Until 2010, no appellate court had ever addressed the legal standard applicable to cell phone-tracking orders, even though magistrate judges were issuing tens of thousands of such orders every year without appellate guidance. One federal circuit court finally considered the issue in that year, but its decision raised as many questions as it answered…The first (and to date the only) appellate case reaching the constitutionality of ECPA provisions on government access to emails was finally decided in 2010, and was commenced only after a magistrate judge unsealed the underlying ECPA orders
In this context, Magistrate Judge Harvey’s decision to push back against the government’s demand for secrecy is unusual and important. In his July 1, 2016 order—which is his second denial of the government’s surveillance applications in this particular case—Harvey chastises the government for filing a second incomplete d order application seeking Gmail, Yahoo, Facebook, Hotmail, and WhatsApp account information for nine suspects. As Harvey notes, “the government’s applications include no date restrictions for the records they seek.”
“In its first set of applications, filed June 10, 2016,” Harvey writes, “the government provided only a two-sentence description of the murder and no factual information about the alleged perpetrators, the basis for the government’s belief that those individuals committed the crime, or any connection between the 21 electronic accounts and the crime under investigation. Rather the government merely alleged that ‘[i]nvestigators have learned that individuals who perpetrated the attack used or purported to use a variety of’ the 21 electronic accounts, and that the records and information sought in the applications were ‘relevant and material’ to the investigation because they ‘will help investigators learn whether and how the perpetrators of the attack communicated with each other and other co-conspirators.’”
It’s not enough to say the people the government wants to spy on are criminals, Harvey writes. Under the governing statute, vague allegations of the suspects’ involvement in a murder are insufficient. Instead, the government must show how the specific information sought—access to the suspects’ internet records, which are likely voluminous—relates to the criminal investigation of the murder.

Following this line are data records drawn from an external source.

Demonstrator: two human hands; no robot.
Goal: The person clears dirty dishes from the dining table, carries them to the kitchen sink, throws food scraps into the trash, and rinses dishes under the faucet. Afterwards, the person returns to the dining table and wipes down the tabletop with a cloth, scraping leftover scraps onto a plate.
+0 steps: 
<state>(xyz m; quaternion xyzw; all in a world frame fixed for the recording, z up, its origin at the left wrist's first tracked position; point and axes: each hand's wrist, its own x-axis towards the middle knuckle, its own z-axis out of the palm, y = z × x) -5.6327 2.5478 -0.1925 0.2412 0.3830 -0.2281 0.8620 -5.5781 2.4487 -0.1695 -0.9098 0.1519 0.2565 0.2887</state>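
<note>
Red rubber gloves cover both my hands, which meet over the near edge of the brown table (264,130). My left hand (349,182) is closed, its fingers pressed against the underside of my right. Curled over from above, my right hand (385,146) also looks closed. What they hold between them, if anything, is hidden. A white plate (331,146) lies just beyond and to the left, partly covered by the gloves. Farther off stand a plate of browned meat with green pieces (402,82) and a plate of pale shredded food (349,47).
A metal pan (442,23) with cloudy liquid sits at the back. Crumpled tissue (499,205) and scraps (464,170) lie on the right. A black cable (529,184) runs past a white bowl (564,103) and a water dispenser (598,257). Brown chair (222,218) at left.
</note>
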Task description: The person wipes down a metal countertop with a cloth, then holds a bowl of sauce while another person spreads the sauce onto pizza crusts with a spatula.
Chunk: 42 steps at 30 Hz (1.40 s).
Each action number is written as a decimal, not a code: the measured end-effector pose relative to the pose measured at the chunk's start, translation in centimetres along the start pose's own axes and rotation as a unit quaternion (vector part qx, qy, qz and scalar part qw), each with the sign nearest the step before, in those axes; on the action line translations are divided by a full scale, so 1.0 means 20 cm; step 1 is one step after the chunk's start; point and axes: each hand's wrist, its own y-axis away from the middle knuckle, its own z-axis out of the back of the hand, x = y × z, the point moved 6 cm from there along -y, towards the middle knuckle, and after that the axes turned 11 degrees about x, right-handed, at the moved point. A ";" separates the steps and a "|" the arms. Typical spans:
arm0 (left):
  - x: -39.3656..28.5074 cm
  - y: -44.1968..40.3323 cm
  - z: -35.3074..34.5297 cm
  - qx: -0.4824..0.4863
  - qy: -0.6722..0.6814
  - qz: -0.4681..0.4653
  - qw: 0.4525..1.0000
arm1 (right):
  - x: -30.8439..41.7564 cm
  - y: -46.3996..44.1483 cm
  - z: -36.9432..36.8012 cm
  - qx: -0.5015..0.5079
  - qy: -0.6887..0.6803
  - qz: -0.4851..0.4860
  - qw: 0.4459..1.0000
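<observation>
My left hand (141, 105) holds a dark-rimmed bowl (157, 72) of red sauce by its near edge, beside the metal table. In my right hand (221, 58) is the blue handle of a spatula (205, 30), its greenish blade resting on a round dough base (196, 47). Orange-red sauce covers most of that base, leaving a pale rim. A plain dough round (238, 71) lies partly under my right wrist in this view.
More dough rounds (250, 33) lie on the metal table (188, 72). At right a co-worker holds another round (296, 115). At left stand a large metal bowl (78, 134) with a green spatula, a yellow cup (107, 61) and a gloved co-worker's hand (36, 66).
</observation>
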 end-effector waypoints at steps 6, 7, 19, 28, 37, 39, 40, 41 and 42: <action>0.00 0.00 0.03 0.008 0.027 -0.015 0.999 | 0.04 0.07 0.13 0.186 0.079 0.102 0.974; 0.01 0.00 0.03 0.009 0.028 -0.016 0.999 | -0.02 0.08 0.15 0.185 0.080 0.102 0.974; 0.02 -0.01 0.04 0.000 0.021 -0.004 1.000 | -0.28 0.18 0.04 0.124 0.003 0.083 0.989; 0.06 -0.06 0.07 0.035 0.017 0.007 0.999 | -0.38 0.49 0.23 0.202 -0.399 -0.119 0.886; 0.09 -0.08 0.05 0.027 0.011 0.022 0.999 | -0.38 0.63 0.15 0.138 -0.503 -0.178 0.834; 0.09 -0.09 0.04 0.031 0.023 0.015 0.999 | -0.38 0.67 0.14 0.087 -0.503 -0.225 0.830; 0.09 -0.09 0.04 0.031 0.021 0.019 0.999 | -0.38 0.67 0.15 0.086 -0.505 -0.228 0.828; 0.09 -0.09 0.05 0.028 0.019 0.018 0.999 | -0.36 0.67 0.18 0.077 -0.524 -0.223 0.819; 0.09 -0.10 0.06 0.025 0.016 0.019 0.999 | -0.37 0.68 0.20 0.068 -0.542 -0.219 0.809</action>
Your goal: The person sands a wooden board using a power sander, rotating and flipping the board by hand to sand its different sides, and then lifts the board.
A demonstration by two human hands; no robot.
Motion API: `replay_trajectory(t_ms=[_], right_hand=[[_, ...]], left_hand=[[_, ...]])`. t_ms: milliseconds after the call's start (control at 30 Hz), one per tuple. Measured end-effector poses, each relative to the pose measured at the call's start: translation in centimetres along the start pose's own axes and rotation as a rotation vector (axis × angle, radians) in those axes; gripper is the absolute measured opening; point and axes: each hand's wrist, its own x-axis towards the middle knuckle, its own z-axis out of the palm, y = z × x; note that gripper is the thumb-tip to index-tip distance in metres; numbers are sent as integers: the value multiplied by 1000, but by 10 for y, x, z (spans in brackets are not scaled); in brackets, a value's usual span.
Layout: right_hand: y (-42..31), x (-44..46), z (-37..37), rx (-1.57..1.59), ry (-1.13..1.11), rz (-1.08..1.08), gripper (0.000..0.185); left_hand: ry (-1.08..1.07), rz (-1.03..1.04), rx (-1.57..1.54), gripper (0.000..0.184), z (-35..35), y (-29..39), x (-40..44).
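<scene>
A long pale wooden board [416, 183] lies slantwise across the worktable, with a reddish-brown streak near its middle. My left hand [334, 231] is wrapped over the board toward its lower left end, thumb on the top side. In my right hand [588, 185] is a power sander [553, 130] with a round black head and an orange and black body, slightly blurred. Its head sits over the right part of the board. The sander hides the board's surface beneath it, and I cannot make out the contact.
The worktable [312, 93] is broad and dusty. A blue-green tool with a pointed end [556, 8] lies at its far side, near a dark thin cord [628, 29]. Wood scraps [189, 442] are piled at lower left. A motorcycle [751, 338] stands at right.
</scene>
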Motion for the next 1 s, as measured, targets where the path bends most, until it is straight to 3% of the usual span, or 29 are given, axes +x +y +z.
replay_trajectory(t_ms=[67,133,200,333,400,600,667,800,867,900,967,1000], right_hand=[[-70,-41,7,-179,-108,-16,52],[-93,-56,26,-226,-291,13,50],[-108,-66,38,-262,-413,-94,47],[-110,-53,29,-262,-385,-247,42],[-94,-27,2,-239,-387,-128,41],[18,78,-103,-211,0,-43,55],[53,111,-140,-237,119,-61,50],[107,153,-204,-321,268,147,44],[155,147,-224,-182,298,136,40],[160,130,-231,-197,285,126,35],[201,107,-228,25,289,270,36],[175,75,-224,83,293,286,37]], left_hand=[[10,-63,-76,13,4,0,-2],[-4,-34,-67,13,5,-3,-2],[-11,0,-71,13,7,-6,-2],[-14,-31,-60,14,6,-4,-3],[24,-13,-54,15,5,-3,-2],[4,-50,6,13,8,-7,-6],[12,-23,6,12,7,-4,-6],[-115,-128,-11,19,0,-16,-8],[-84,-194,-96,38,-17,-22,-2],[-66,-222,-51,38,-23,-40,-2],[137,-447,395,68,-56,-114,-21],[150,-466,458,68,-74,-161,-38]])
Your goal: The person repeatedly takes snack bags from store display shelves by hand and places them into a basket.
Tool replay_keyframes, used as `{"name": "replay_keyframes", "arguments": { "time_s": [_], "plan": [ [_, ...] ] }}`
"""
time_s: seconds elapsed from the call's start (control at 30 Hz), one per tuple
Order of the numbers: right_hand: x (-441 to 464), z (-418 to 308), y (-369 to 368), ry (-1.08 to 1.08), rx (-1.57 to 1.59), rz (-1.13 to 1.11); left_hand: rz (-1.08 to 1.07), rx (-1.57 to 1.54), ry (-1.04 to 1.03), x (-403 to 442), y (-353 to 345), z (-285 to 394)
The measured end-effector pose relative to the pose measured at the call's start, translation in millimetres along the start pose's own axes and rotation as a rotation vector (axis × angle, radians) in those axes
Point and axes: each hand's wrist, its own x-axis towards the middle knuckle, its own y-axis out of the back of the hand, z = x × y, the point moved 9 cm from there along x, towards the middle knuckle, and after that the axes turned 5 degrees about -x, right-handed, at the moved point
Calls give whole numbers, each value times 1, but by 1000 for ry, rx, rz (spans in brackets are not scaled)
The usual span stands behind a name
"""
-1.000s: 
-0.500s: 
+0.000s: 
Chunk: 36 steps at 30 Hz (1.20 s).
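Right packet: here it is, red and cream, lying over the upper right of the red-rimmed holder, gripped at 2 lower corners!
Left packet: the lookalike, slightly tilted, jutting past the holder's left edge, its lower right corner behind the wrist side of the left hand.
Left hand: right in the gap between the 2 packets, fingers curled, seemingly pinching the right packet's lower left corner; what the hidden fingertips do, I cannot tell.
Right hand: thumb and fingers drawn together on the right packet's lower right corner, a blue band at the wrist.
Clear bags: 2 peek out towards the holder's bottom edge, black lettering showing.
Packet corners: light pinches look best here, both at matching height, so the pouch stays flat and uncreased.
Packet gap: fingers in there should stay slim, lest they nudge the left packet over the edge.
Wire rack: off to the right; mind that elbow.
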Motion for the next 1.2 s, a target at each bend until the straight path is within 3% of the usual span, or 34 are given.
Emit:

“The government is incorrect if it believes that section 2703(d) permits the disclosure of more electronic information in cases where the government knows the least. Rather, in every case—even one involving a very serious crime, as here—disclosure under section 2703(d) requires the government to provide the Court with ‘specific and articulable facts showing that there are reasonable grounds to believe that…the records or other information sought are relevant and material to an ongoing criminal investigation.’” In this case, however, Harvey writes, “the government does not appear to have any idea at this point whether the records it seeks will advance its investigation; it represents only that the records may show ‘whether and how’ the subjects communicated with each other. The government’s showing in the applications really boils down to two assertions, that (1) a group of persons are suspected of committing a crime and (2) those persons (may) have email or other electronic accounts.”
That’s simply not enough to justify the broad surveillance the government sought, Harvey concludes. If the limited information in the government’s application sufficed, “there would seem to be no rational reason why the government should not receive non-content information regarding all email accounts of any suspected criminal.”
Judge Harvey’s ruling is important not just because it holds the government to the legal standard required to obtain our private information. It’s also significant because he made the ruling public. Ultimately, his ruling boils down to this: congress intentionally strengthened the 2703(d) statute to prevent fishing expeditions, so don’t expect me to authorize a court order granting one. That’s a message the public and other courts need to hear, loud and clear.